Exercise: The response must contain every line below in which "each" appears.

### Dataset excerpt ###

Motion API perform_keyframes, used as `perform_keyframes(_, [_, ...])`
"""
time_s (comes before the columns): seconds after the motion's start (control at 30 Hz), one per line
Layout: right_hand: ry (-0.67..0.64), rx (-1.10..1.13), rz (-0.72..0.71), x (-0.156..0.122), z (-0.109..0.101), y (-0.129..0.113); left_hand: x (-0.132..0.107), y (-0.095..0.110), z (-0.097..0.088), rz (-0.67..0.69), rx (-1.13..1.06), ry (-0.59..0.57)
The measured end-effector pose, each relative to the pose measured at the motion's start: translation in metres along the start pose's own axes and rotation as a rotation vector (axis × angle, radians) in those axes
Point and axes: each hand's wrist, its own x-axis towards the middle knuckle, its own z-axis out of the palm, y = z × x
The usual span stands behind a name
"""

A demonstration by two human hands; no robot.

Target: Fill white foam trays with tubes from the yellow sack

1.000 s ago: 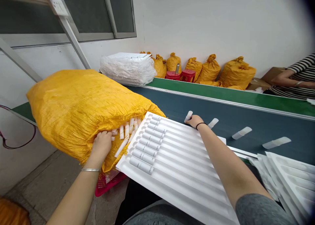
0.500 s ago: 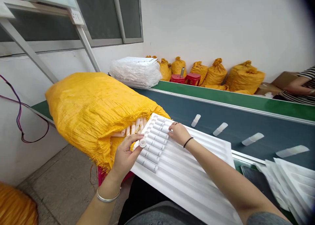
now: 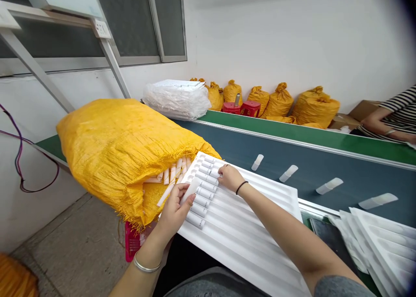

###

Task response:
The measured end-effector pose, each relative to the pose measured at the motion's start: translation in metres along the start pose's own axes and rotation as a rotation vector (axis × angle, radians) in those axes
Point and axes: each hand's wrist, its own x-axis towards the middle knuckle, its own z-axis out of the palm, y = z × x

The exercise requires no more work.